The Anomaly(98)



A man sat down near me on the wall. I didn’t turn to look, but I could tell he was very tall. He didn’t say anything.

“So now what?” I asked after a while.

“There will be no repercussions.” The man’s voice was deep but modulated. “From us, anyway.”

“Why?”

“What would it gain? Damage done to the site has more than likely rendered it nonfunctional. Congratulations, Mr. Moore. You managed to break the most important thing ever found.”

“But Ken only smashed the console in the smaller pool.”

“The larger pool creates those that come before—the ones that clear the Earth in preparation for a new beginning. To unleash them without the others would be planetary suicide. All evidence of what occurred has been removed. We have sealed the cavern.”

“Kinkaid tried that.”

“It has been done far more thoroughly this time.”

“But there are others, right?”

“Yes. We discovered a room at the site. It seemed like it might have been a map. It was dark, lifeless. Did you see it?”

“We may have.”

“Were any markers lit on it? Indication of where other sites might be?”

“No,” I said. “It was just dead rock.”

“I don’t believe you.”

I turned my head to look at him. I saw a man, and yes, he was unusually tall—but not so much that people would stand and point. His face was big and bony, but again, within normal parameters. You’d have to have witnessed the creature I saw, the one who nearly killed me in the final run out of the cavern, to glimpse the genetic ghost of something not human in it. To anybody else, he’d just look like a basketball player.

“Okay,” I said. “Does that change the situation?”

“Not for now. I’ll put this in a way you’ll understand. It’s always cheaper to not make the movie. And it’s generally better to not kill people. Unless they talk.”

“Who’d believe us?”

“Nobody. But we’ve spent a very long time keeping this quiet. Our mission and purpose is not only to find, but to then keep it hidden afterward. Now is not the time for renewal, and it must never be within one man or woman’s power to take matters into their own hands. This needs to be secret. Keep it that way.”

“Sounds good to me,” I said.

“Be careful, Mr. Moore. Turn your attention from this, forever. And make sure we never have to meet again.”

He got up and walked away.



I sat a little longer, looking out at the ocean. After a while I realized that although there had been moral heft to the decision I’d come to about the deaths we had been involved in, a portion of what I’d felt had been provoked simply by fear. I’m not proud of that, but neither will I deny it.

I didn’t write the email to Ken.

And that night I did not dream at all.





Chapter

57



A couple of days later Ken and I were sitting across a table in the courtyard of #ColdBruise, a dumbass new hipster bar/restaurant in Santa Monica. We both agreed it was even more annoying than the previous dumbass hipster joint it had replaced, but it had a nice terrace and included a wide range of alcohol among its wares and so it was good enough for me. For now—though I knew the effect was bound to wear off as the injuries and memories faded—pretty much anywhere was good enough.

I’d called Ken as soon as I got back to my apartment and told him about the meeting I’d had with the man on the promenade. We’d discussed what it might have meant, and whether we had any reason to trust him.

Our holding conclusion was probably yes.

We’d discussed it further over lunch without changing that position. We’d talked about many things and were not yet done. When Ken got back from visiting the john for about the fifth time, he looked serious. “Here’s a thing, though. Yesterday I discovered that entire section of the canyon has been declared off-limits, for the foreseeable future, due to ‘seismic activity.’”

“The balls dropping could have triggered a response.”

“Yeah, maybe.”

“What? You think the Foundation got the area closed?”

“It’s not out of the question. And here’s something else.”

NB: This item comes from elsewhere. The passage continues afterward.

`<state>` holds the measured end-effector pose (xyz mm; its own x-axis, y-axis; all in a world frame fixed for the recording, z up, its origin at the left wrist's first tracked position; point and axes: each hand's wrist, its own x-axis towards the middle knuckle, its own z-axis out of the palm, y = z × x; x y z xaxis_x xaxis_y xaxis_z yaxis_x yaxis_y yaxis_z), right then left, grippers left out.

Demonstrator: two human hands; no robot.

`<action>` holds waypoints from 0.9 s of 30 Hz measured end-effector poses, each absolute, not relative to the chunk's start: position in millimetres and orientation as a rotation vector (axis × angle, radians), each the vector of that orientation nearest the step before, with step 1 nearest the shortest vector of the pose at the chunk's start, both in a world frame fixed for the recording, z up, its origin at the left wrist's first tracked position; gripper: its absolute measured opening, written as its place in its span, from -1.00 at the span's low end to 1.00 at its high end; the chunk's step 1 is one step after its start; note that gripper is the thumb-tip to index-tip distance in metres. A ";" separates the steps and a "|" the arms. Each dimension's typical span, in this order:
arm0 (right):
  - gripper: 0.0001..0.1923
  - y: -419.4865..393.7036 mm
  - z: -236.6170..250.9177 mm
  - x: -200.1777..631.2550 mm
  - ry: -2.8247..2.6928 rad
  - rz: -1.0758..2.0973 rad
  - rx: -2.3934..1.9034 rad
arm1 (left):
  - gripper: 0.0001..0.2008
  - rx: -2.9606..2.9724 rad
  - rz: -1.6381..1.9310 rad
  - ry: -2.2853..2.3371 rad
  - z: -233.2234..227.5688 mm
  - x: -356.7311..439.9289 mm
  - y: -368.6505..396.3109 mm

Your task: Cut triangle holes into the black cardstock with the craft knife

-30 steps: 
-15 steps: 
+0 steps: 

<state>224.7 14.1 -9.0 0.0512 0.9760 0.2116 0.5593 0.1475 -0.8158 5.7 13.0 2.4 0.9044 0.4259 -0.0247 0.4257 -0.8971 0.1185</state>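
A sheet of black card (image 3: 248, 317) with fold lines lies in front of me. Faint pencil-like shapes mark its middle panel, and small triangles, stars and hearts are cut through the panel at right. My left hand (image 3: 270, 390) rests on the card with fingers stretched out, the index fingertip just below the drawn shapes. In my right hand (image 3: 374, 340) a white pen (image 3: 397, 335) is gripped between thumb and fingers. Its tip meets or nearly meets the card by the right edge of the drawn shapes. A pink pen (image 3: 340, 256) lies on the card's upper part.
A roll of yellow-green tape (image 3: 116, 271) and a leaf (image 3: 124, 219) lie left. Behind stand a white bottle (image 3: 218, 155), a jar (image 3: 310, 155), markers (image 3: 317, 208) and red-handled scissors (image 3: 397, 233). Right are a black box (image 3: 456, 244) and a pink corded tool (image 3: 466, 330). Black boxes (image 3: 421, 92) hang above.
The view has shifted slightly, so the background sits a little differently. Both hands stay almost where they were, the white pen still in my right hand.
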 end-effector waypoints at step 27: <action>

He put a sheet of paper in front of me. A printout from a well-known website specializing in offbeat news, describing how the battered remains of a strange creature had been found in the canyon. Except it turned out to be an exceptionally convincing model, lost by a film crew who’d allegedly been shooting a sci-fi/horror movie in a cavern nearby.

“Bullshit,” I said. “They planted that. You know damned well that the things we saw weren’t special effects.”

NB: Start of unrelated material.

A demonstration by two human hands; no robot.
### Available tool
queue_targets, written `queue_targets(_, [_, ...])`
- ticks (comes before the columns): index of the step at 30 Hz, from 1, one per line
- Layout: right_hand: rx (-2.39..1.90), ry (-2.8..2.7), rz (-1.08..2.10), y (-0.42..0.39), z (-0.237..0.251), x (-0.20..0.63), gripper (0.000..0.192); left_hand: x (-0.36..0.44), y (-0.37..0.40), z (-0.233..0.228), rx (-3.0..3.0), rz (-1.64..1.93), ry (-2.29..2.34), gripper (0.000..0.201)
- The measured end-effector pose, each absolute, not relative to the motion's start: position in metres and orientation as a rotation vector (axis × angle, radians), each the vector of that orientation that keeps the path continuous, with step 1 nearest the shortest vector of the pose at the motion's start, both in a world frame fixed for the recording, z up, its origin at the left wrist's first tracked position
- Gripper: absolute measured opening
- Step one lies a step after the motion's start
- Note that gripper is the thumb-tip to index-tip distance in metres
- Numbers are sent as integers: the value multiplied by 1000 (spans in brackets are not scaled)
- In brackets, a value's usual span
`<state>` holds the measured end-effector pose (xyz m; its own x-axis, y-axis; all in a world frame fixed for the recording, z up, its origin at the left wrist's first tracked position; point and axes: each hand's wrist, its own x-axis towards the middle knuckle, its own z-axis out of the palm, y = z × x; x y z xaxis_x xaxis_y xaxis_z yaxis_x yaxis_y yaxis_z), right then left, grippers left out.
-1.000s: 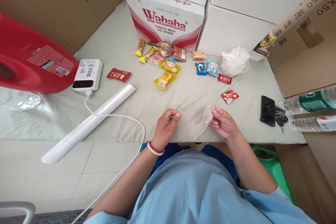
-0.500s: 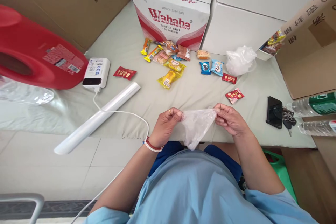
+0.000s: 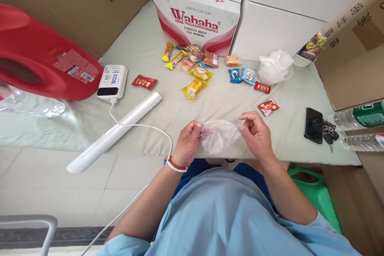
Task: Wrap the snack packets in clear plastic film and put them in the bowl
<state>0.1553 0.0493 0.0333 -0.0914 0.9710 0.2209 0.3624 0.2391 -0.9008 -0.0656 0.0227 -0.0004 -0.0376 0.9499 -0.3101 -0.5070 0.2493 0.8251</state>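
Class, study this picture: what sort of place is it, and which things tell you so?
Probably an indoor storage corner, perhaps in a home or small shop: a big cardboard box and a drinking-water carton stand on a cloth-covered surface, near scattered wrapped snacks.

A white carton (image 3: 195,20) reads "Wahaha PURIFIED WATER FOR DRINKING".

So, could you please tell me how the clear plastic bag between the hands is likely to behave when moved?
The plastic bag is probably floppy, since it hangs in soft creases between the left hand and right hand. It is likely light for its size, as the film looks thin and see-through. That thinness suggests it could tear if pulled hard.
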Motion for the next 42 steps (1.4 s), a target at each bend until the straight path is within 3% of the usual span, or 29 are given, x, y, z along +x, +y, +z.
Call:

“Of course I do, mate. But this is out there now. Anything we say is going to be laughed at. And here’s another thing: I sent them an email last night.”

“Who? This website?”

“No. The Palinhem Foundation.”

“Why, Ken? Why would you do that? Did we not agree that we’d keep our heads down?”

“We did. But after a couple of drinks I thought to myself—and this is a direct quote—‘Shit on that.’ I’m not spending the rest of my life looking over my shoulder, wondering if someone’s going to creep up on me in the night and bash my head in. Okay, the guy you met seemed to push back that possibility. But I’d like a little more confidence.”